## What the task asks
Word for word, transcribe the material below from its first line to the line with "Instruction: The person", both included.

┌──

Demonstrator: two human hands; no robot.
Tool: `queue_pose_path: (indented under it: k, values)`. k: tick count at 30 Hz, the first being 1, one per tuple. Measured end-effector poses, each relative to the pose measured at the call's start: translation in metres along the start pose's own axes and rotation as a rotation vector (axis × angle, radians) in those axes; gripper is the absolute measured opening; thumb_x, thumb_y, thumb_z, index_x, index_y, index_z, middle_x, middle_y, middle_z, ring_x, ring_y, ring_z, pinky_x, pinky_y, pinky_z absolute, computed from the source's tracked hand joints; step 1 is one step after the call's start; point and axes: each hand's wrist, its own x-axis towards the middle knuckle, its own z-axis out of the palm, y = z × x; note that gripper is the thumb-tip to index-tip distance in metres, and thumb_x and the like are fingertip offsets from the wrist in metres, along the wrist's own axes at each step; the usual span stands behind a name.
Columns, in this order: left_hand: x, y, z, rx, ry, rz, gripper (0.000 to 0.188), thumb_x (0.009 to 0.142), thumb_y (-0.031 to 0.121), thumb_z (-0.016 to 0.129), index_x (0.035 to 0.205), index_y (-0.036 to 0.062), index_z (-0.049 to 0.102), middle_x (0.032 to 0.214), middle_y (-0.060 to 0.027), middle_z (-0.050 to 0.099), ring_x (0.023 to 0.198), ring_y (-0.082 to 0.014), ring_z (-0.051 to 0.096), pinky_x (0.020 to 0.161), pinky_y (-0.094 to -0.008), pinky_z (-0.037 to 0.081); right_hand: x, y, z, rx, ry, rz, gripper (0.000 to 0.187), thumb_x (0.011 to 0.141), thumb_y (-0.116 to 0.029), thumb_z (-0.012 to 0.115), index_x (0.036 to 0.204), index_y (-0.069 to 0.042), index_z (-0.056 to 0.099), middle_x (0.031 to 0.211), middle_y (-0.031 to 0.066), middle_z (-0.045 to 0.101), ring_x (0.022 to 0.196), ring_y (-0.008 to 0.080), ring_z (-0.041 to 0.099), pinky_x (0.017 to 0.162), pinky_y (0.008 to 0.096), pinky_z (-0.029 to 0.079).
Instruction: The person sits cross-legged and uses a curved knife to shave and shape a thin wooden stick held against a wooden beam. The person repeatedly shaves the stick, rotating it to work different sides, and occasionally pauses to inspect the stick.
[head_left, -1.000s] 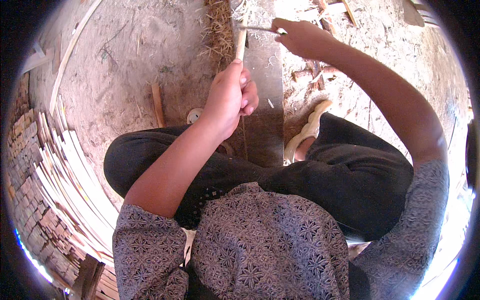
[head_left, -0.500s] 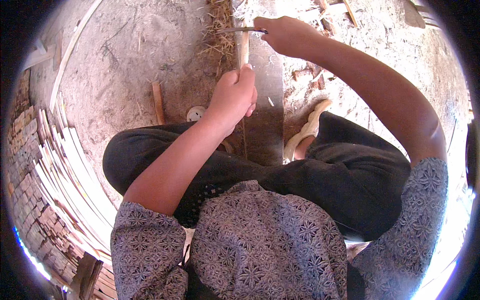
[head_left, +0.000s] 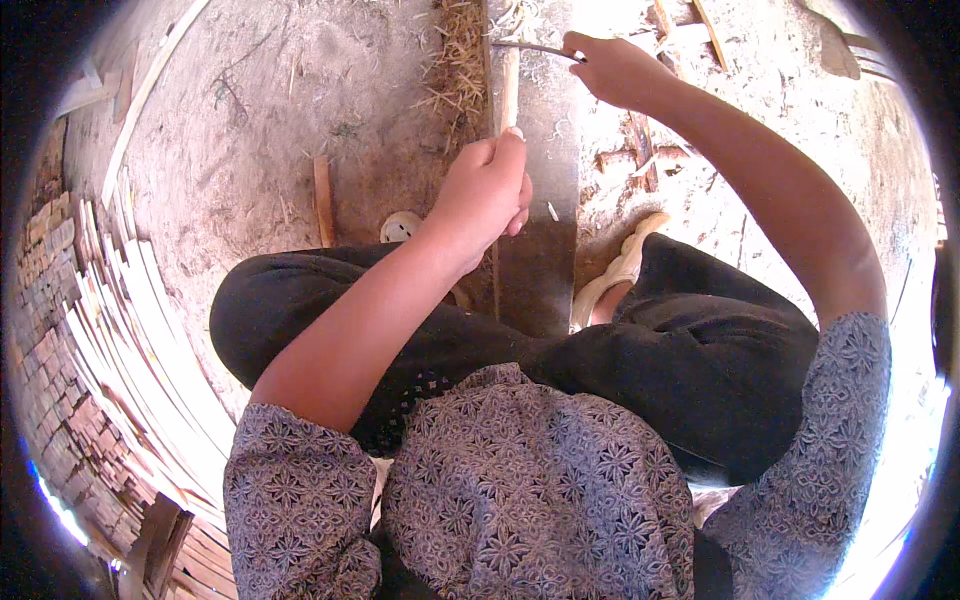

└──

## Solution for this task
Demonstrator: two human hands; no robot.
Tool: `queue_pose_path: (indented under it: k, values)`. k: tick count at 30 Hz, the first being 1, one per tuple. Measured end-effector poses, each relative to the pose measured at the call's start: translation in metres along the start pose's own axes and rotation as a rotation vector (axis × angle, radians) in those axes; gripper is the absolute measured opening; thumb_x, thumb_y, thumb_z, index_x, index_y, index_z, middle_x, middle_y, middle_z, ring_x, ring_y, ring_z, pinky_x, pinky_y, pinky_z absolute, computed from the source's tracked hand joints; step 1 is one step after the call's start; point and axes: each hand's wrist, its own x-axis towards the middle knuckle, its own z-axis out of the palm, y = z × x; note that gripper is the thumb-tip to index-tip distance in metres, and thumb_x and the like are fingertip offsets from the wrist in metres, along the wrist's own axes at each step; the usual span stands behind a name.
Columns, in this order: left_hand: x, y, z, rx, ry, rz, gripper (0.000 to 0.188), thumb_x (0.009 to 0.142), thumb_y (-0.031 to 0.121), thumb_z (-0.016 to 0.129), index_x (0.035 to 0.205), index_y (-0.036 to 0.062), index_z (-0.049 to 0.102), middle_x (0.032 to 0.214), middle_y (-0.060 to 0.027), middle_z (-0.050 to 0.099), ring_x (0.023 to 0.198), ring_y (-0.082 to 0.014), ring_z (-0.051 to 0.096), pinky_x (0.020 to 0.161), pinky_y (-0.094 to -0.008), pinky_z (-0.037 to 0.081); right_hand: x, y, z, rx, ry, rz, gripper (0.000 to 0.187), thumb_x (0.011 to 0.141), thumb_y (-0.116 to 0.029), thumb_z (-0.012 to 0.115), index_x (0.036 to 0.204), index_y (-0.069 to 0.042), index_z (-0.056 to 0.099), middle_x (0.031 to 0.211), middle_y (-0.031 to 0.066), middle_z (-0.045 to 0.101), ring_x (0.022 to 0.196), ring_y (-0.008 to 0.080), ring_z (-0.041 to 0.099), pinky_x (0.017 to 0.162), pinky_y (0.008 to 0.096), pinky_z (-0.029 to 0.079).
Instruction: The person sits cross-legged and uses a curved knife to shave and shape a thin wooden stick held against a wooden beam. The person repeatedly shaves the stick, rotating it to work different sides, and occasionally pauses to inspect the stick.

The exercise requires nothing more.